Neo-Ottomanism hanging in the balance

NEVER ONE alert to treading on toes, Turkish Prime Minister Recep Tayyip Erdoğan, while visiting Prizren  recently, caused a minor diplomatic furor by remarking that ‘Kosovo is Turkey’.

It’s a curious comment, to say the least, but in a region still beset by nationalist sensitivities, and in a territory that the Serbs still see as rightfully theirs, it displays a remarkable lack of diplomatic nouse. Serbia duly demanded an apology for the ‘scandal’ and declared its intention to pull out of tri-partite talks with Turkey and Bosnia, which began to great fanfare in 2010 with the aim of dispelling long-running hostility in the region.

Perhaps on some level Erdoğan has a point. To my interloper’s eye (not having ever visited Kosovo, mind), there are many similarities in landscape, architecture, artistic traditions and modes of everyday life across the Balkans/Turkey/the Caucasus.  In my experience as a visitor, the vibe(s) in Albania/Bosnia/Republika Srpska/Macedonia/northern Greece/Armenia/Georgia is/are not unlike that in Turkey. There may be more lamb and less pork on the grill in certain places, more church spires or minarets in others, but, as I see it, the pace of life, traditions of hospitality, the levels of gregariousness, neighbourliness and conviviality are remarkably consistent.

Fortress of Old Prizren, 1905

Fortress of Old Prizren, 1905

Erdoğan riffing on affinities and/or commonalities – however clumsily – doesn’t necessarily equate to aggressive intent (which is how the Serbs have construed his comments), but it’s hardly statesmanlike talk, particularly given the traumatic history and tense geopolitics of Kosovo. Who knows if Erdoğan’s was an off-the-cuff remark, or if is just more evidence of a lack of strategic thinking, and an unhealthy degree of hubris (and thinking that he can say whatever comes into his head without repercussions).

The comment was another hiccup in Turkey’s efforts to buddy up to its neighbours, a policy begun under Foreign Minister Ahmet Davutoğlu, and efforts to assume a leadership role in southeastern Europe. Davutoğlu’s ‘zero problems with neighbours’ policy began with what appeared self-generating momentum back in the day but has been scuppered in recent years as the Arab Spring has gone haywire. As one Turkish journalist points out, Davutoğlu can rightly claim that events beyond his control, particularly in the Arab world, have meant his aspirations are all but unattainable, but it’s also true that Erdoğan, and his bluntness, have made things less tenable in the case of Syria and now Serbia.

Whether Turkey’s ambitions to be a regional leader were ever realistic is difficult to say. As has been noted, at one time its brisk economic growth and the relative stability of its political arena certainly meant it was well placed, but it appears that any window of opportunity is now firmly slammed shut (or perhaps shattered). Some may breathe a sigh of relief at this, but ambitions on the part of Turkey in its near-abroad need not have been sinister. There has been much talk of neo-Ottomanism as either some post-modern form of imperialism, or at least a desire on the part of the Turks to exact some sort of revenge for earlier territorial and military retreats.

Implicit in such interpretations lies a degree of Islamophobia that construes any proactive Muslim-majority state to be intrinsically hegemonic or expansionary (with missionary intent). But it may be more reasonable to see that at its heart the zero-problems-with-neighbours policy is only neo-Ottoman in the sense that it involves rekindling relations with the states within what was once the Ottoman realm.

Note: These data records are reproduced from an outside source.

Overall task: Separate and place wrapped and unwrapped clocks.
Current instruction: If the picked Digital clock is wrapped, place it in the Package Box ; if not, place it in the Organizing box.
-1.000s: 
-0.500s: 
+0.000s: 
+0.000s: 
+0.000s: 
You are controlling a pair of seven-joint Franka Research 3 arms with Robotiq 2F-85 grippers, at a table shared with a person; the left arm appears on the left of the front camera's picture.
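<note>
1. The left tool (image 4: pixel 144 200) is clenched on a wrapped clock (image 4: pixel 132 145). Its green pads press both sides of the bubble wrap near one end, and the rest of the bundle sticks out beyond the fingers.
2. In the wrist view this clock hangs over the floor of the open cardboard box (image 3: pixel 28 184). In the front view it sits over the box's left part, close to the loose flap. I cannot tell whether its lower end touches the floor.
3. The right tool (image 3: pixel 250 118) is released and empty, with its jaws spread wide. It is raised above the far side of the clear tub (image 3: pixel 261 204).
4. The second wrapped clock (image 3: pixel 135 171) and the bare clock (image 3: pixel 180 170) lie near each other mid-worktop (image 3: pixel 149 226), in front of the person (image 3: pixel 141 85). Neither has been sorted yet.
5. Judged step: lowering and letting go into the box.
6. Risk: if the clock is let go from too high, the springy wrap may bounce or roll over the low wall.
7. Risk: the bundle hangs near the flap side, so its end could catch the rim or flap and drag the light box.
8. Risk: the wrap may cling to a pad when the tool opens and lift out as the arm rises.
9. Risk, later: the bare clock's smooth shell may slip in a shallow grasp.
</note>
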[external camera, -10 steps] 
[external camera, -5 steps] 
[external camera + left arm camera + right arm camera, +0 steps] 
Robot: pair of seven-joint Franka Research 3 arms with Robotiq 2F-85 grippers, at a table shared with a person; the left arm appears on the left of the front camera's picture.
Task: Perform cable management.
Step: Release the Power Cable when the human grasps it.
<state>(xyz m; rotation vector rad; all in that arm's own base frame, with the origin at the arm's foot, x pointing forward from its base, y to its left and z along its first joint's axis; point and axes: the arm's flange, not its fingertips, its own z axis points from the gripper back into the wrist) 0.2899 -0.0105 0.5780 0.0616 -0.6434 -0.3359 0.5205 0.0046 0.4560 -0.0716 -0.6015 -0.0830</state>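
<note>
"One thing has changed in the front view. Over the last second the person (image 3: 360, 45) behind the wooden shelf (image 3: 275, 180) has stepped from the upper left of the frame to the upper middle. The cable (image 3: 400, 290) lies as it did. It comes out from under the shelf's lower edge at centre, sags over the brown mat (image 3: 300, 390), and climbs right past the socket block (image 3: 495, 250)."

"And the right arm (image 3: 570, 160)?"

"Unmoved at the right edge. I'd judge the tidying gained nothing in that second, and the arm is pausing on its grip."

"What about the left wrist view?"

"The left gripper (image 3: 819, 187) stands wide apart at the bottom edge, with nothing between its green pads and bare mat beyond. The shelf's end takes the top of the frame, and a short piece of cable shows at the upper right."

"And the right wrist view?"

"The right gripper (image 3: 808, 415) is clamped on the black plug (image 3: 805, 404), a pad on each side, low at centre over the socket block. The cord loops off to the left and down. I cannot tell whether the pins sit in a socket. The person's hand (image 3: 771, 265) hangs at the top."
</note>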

These are Turkey’s immediate neighbours, so it only makes sense that Turkey enjoys good relations, cooperates on strategic issues and trades with them.

For all of the fallout from Erdoğan’s inopportune comments and the traumas in Syria and Egypt, Turkey maintains good relations with Georgia, and these look set to continue under newly incumbent President Georgy Margvelashvili. Turkey also continues to be a country of opportunity for Greeks fleeing the economic malaise in their own homeland. In recent weeks, Ankara has opened the doors for Greek doctors to practice in Turkey, and in fact it is well documented that increasing numbers of Greeks, many of whom have studied the Turkish language, are finding work in Istanbul and Izmir.

Meanwhile, in a recent diplomatic flurry, Turkish Foreign Minister Davutoğlu has started patching up relations with Iran and Iraq. Perhaps the stage is now set for neo-neo-Ottomanism.